» **Task goal**
Retype exactly the lines from the line with "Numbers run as" to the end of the data, keeping both boundary lines.

» **Data**
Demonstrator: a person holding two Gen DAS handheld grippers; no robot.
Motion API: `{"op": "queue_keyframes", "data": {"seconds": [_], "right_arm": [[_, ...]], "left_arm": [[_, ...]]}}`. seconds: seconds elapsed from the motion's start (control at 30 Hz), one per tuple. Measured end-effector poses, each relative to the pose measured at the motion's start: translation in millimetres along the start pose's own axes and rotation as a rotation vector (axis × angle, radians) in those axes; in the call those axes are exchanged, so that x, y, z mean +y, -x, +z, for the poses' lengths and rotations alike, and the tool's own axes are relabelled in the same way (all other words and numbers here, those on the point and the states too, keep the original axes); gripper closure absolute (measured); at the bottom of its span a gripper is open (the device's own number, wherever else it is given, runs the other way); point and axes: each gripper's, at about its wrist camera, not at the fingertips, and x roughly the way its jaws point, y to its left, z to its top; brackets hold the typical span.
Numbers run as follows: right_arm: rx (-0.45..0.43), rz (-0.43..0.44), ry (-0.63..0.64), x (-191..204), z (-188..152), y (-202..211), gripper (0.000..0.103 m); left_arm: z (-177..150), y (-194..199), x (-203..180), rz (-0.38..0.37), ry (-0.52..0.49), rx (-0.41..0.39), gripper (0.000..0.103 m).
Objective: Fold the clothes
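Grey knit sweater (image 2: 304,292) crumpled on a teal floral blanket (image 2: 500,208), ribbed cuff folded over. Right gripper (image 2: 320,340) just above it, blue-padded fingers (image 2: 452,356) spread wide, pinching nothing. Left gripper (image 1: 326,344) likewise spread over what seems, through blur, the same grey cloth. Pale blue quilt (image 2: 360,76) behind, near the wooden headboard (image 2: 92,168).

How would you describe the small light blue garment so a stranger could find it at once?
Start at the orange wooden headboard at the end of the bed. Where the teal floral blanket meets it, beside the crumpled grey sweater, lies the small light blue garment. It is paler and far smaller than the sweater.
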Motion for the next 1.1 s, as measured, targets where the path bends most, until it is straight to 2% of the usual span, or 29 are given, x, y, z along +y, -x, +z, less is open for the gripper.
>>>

» **Written answer**
Numbers run as follows: right_arm: rx (-0.45..0.43), rz (-0.43..0.44), ry (-0.63..0.64), x (-191..204), z (-188..152), y (-202..211), gripper (0.000..0.103 m); left_arm: z (-177..150), y (-194..199), x (-203..180), rz (-0.38..0.37), ry (-0.52..0.49), rx (-0.41..0.39), gripper (0.000..0.103 m).
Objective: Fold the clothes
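Grey knit sweater (image 2: 304,292) crumpled on a teal floral blanket (image 2: 500,208), ribbed cuff folded over. Right gripper (image 2: 320,340) just above it, blue-padded fingers (image 2: 452,356) spread wide, pinching nothing. Left gripper (image 1: 326,344) likewise spread over what seems, through blur, the same grey cloth. Pale blue quilt (image 2: 360,76) behind, near the wooden headboard (image 2: 92,168).

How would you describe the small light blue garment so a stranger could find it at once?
Start at the orange wooden headboard at the end of the bed. Where the teal floral blanket meets it, beside the crumpled grey sweater, lies the small light blue garment. It is paler and far smaller than the sweater.
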Motion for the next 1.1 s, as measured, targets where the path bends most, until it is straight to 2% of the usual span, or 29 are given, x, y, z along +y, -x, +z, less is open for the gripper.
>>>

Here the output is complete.